TASK GOAL ::
Could you return all of the data exactly as given?

DATA SHOWN ::
Start of Block

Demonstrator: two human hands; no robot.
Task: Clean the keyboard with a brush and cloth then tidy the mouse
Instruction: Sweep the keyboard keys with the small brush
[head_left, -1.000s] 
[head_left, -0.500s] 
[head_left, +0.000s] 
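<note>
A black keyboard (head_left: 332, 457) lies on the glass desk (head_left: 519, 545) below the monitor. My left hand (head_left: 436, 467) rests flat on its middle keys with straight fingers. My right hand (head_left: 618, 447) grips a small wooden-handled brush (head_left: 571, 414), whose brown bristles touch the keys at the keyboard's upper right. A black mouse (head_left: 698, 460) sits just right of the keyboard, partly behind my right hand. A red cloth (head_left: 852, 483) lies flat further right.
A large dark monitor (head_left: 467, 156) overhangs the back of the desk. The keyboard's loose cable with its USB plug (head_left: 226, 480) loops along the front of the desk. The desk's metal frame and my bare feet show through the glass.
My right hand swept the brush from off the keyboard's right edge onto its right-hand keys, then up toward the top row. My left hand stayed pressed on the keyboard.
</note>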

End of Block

ANSWER TO THE PROBLEM ::
Demonstrator: two human hands; no robot.
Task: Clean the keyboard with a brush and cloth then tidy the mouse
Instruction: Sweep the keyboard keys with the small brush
[head_left, -1.000s] 
[head_left, -0.500s] 
[head_left, +0.000s] 
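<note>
A black keyboard (head_left: 332, 457) lies on the glass desk (head_left: 519, 545) below the monitor. My left hand (head_left: 436, 467) rests flat on its middle keys with straight fingers. My right hand (head_left: 618, 447) grips a small wooden-handled brush (head_left: 571, 414), whose brown bristles touch the keys at the keyboard's upper right. A black mouse (head_left: 698, 460) sits just right of the keyboard, partly behind my right hand. A red cloth (head_left: 852, 483) lies flat further right.
A large dark monitor (head_left: 467, 156) overhangs the back of the desk. The keyboard's loose cable with its USB plug (head_left: 226, 480) loops along the front of the desk. The desk's metal frame and my bare feet show through the glass.
My right hand swept the brush from off the keyboard's right edge onto its right-hand keys, then up toward the top row. My left hand stayed pressed on the keyboard.
</note>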

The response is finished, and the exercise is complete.